J.F. : Christian écrivait aussi des textes de méthodologie. Il ne souhaitait cependant pas en réaliser une synthèse. Il ne s’agissait pas de syllabus de cours, mais bien plutôt des récits de ses expériences, rédigés de manière très personnelle. Il excellait à donner confiance à l’autre dans sa capacité de création. Des dizaines de gens qui sont sortis de son laboratoire en témoignent. Il parvenait à donner une ampleur magique aux projets qui lui étaient soumis. Les auteurs qu’il forma sont trop nombreux pour les citer tous : Sacha Kulberg, Michel Bernard, Milena Bochet, Kika, Laurent Van Lancker, et récemment Lucie Duckerts-Antoine.
E .D. : Christian a créé, notamment, en 1980, la musique du premier spectacle d’Anne Teresa De Keersmaeker avant qu’elle(1) ne parte aux USA. Il collabora aussi avec Nicole Mossoux. Tous ces gens n’ont pas oublié cette relation forte. Son site www.erres.org donne accès à plus de 30 heures de compositions électro-acoustiques qui témoignent de ses qualités de compositeur.Fragment du texte d’Artur da Costa « Le silence des Pères » prononcé lors des funérailles de Christian.

J’ai connu Christian en 1973 à l’I.A.D. Il terminait ses études de cinéma. Des années plus tard, il a composé la musique de deux courts-métrages que j’avais réalisés.
À cette époque, on se voyait souvent, on parlait entre autres choses de nos origines. Christian était né au Congo et moi dans le pays voisin, l’Angola.

Il m’a proposé de faire un film sur le passé colonial, quand il était déjà membre de l’atelier Graphoui. Nous avons alors décidé de faire des recherches en ce qui concerne le Congo… Le film n’a pas été réalisé, chacun de nous avait été pris par d’autres activités, mais Christian avait fait un petit livre avec quelques photos acquises au Musée de Tervuren. Il lui avait donné le titre qui aurait dû être celui du film : « Le pèlerinage des adieux ».

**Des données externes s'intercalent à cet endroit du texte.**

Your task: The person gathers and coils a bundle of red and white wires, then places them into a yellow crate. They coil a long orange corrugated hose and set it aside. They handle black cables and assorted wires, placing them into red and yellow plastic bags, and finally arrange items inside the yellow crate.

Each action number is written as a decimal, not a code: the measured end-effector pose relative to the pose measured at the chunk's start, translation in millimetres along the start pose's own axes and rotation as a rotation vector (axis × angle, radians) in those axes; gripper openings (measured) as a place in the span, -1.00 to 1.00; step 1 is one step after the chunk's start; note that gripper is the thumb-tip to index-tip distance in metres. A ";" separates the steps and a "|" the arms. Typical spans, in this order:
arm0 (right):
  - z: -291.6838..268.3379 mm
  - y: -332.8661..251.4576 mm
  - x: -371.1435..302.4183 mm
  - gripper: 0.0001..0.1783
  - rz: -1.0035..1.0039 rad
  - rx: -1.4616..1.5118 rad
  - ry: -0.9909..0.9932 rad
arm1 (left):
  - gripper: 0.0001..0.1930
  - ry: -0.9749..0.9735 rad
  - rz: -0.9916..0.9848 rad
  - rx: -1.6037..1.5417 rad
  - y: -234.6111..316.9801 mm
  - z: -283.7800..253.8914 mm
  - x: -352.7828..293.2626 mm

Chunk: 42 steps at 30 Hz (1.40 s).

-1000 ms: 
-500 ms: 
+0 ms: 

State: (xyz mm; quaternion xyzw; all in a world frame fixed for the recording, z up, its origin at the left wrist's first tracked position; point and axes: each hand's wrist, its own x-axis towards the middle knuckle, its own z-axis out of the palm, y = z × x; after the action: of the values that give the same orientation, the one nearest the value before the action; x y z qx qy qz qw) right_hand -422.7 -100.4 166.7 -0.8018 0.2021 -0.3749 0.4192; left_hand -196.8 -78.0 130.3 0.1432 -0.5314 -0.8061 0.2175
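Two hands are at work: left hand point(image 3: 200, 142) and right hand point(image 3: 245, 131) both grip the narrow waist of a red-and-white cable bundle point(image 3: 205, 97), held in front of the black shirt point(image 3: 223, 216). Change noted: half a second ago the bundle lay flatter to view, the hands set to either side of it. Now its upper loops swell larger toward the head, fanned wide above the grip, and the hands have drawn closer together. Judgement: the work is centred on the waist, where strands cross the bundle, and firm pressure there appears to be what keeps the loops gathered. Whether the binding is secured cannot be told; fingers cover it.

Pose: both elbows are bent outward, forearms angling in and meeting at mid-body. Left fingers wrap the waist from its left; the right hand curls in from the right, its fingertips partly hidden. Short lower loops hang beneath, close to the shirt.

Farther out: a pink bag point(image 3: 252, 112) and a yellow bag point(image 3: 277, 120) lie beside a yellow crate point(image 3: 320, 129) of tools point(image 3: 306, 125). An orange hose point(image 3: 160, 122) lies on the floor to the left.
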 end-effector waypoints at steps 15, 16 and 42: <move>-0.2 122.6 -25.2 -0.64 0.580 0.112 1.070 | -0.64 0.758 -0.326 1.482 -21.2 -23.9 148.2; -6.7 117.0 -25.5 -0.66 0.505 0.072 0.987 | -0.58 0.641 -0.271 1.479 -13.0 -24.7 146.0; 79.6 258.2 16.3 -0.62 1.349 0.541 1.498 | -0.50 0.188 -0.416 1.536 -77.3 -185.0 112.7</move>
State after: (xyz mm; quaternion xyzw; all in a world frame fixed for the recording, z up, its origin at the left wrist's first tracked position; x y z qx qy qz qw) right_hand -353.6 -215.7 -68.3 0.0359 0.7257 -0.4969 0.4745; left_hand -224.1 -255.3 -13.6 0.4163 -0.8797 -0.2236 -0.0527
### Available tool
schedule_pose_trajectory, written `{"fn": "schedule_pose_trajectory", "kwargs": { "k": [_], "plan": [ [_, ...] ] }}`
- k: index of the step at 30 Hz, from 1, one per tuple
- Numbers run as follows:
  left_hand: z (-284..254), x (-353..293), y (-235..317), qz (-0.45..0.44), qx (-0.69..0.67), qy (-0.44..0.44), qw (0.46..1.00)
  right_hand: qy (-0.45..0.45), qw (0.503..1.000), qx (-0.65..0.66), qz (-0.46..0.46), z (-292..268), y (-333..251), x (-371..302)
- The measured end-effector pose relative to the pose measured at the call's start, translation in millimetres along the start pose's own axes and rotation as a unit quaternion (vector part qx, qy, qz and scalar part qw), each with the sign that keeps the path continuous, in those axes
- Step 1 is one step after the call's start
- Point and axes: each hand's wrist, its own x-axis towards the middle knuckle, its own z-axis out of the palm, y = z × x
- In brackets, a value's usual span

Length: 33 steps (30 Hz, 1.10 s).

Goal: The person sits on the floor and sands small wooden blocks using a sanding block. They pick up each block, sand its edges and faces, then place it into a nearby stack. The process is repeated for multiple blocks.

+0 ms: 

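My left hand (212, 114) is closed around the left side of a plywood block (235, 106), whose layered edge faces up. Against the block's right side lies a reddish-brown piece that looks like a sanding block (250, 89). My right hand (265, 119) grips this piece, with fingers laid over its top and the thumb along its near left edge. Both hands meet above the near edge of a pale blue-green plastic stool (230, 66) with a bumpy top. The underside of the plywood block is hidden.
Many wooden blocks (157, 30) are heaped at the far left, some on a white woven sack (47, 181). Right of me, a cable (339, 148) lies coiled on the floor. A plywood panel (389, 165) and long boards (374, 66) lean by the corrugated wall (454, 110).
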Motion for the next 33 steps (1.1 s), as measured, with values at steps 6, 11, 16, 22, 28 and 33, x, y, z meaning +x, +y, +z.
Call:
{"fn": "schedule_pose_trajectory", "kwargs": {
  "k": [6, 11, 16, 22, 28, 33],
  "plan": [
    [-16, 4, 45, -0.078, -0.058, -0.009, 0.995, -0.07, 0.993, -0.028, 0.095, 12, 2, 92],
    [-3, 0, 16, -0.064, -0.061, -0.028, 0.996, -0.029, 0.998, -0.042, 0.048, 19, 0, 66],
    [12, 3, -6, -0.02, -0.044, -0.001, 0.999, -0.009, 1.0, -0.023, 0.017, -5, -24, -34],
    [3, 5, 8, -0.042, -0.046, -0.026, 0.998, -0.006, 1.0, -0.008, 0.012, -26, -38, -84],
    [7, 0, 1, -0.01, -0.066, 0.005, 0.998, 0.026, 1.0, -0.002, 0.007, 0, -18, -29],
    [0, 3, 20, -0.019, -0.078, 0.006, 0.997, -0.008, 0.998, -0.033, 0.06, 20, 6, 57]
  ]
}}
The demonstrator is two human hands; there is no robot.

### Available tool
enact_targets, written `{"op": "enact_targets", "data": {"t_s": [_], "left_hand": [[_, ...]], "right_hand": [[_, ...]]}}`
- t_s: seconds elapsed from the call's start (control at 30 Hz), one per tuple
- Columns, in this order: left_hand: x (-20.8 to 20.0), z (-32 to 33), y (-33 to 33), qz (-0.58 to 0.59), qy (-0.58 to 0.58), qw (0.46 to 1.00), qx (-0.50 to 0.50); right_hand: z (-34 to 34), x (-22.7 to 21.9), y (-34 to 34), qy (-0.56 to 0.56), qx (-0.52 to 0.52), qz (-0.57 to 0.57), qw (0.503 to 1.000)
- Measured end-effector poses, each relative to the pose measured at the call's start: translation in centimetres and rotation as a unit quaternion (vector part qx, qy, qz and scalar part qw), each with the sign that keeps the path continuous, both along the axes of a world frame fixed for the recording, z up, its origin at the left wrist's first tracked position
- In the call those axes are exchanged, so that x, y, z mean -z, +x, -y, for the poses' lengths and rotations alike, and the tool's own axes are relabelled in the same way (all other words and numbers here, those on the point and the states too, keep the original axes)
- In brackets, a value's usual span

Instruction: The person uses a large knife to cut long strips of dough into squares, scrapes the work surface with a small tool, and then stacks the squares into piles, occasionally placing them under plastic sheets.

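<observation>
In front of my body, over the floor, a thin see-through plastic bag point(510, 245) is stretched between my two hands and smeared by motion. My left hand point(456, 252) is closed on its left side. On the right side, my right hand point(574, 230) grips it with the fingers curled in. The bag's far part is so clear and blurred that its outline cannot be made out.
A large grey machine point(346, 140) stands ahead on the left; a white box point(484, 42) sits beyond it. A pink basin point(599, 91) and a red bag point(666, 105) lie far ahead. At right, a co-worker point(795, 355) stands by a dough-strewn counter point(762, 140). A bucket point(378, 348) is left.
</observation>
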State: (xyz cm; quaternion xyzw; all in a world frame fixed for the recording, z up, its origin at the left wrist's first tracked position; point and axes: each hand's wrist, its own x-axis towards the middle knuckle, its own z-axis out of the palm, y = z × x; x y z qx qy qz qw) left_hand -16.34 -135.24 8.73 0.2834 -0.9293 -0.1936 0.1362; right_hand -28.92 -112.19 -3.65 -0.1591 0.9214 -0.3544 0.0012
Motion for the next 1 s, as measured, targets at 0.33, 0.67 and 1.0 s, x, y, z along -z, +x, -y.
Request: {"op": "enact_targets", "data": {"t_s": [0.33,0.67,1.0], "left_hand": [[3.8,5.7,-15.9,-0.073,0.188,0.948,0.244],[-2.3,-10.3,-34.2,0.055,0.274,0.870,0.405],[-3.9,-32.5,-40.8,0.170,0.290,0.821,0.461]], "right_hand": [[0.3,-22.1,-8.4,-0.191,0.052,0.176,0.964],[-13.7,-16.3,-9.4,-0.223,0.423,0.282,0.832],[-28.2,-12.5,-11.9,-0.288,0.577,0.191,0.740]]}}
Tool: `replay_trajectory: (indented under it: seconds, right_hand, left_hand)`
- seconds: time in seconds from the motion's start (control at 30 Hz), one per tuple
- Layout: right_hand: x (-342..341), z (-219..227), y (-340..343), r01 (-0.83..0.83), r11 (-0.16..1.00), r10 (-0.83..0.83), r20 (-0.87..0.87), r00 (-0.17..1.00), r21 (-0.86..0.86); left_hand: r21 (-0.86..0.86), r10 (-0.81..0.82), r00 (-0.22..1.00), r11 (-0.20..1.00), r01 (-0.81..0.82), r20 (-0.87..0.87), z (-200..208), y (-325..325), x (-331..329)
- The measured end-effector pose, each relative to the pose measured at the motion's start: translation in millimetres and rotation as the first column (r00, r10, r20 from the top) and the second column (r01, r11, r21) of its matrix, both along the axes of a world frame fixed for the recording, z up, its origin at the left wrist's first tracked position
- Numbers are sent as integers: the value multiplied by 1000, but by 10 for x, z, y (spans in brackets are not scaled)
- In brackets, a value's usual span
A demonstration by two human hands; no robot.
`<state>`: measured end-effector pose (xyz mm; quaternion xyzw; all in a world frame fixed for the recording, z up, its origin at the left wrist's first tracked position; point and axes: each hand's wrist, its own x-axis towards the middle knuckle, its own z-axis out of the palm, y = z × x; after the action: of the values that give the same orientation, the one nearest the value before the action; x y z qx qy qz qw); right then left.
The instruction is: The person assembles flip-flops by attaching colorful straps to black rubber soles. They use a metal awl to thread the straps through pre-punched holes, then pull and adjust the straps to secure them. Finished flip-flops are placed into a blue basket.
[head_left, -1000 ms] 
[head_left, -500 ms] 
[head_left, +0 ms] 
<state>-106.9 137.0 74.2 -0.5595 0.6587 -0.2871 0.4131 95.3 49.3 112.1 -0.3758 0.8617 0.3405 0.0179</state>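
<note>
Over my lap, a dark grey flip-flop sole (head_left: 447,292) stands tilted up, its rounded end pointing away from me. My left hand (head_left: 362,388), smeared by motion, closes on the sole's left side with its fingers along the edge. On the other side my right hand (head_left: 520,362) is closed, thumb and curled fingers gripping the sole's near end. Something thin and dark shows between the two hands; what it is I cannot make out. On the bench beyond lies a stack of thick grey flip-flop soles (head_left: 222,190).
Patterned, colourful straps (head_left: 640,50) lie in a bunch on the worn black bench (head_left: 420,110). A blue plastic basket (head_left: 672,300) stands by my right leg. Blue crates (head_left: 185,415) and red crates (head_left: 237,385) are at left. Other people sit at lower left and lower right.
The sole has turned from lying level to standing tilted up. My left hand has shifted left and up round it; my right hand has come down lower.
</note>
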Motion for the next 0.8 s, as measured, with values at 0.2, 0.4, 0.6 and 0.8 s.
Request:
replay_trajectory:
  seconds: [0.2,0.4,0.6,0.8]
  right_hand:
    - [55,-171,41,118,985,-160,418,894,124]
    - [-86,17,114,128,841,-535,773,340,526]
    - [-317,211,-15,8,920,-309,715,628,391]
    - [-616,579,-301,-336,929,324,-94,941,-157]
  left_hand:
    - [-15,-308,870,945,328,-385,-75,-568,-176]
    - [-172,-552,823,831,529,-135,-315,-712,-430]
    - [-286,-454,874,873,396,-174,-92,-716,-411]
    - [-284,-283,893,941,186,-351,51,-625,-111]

Christian qui connaissait bien l’histoire du système colonial, se trouvait dans la situation de celui qui avait été arraché trop tôt à son enfance, dans une sorte de « temps perdu ». Il avait 14 ans quand il est arrivé en Belgique, venu du Congo.

En 1987 et 1988, Christian est allé au Congo, dans le cadre des activités de l’atelier Graphoui. Il avait ainsi retrouvé son pays natal… Eric qui avait alors travaillé avec lui dans l’atelier de cinéma d’animation qu’ils avaient installé à Kinshasa, m’a parlé de l’enthousiasme et de l’enchantement de Christian, de retour au pays qui l’avait vu naître et devenir un jeune adolescent.

L’amandier

L’audition à la Maison du Livre de Saint-Gilles du documentaire radiophonique de Lucie Duckerts-Antoine, produit par l’atelier Graphoui, ce 19 octobre, a été l’occasion pour l’auteure de rendre hommage à Christian Coppin. On lui doit la qualité sonore de l’évocation de l’atelier du peintre Arié Mandelbaum dont elle livre un portrait sensible et émouvant. Le peintre y confie son goût de vivre. On y entend les berceuses en yiddish que lui chantait sa mère, mais aussi le chant des oiseaux. On pénètre dans l’atelier vaste et sonore et je ne puis m’empêcher de songer à l’atelier-sonore de Christian à qui l’on doit la subtilité de cette évocation.



(1)« C’est à Mudra que la jeune danseuse propose da première œuvre intitulée Asch en 1980, sur des musiques de Serge Biran et Christian Coppin ( Philippe Guisgand in « Les fils d’un entrelacs sans fin. La danse dans l’œuvre d’Anne Teresa De Keersmaeker, Presses universitaires du Septentrion, 2007).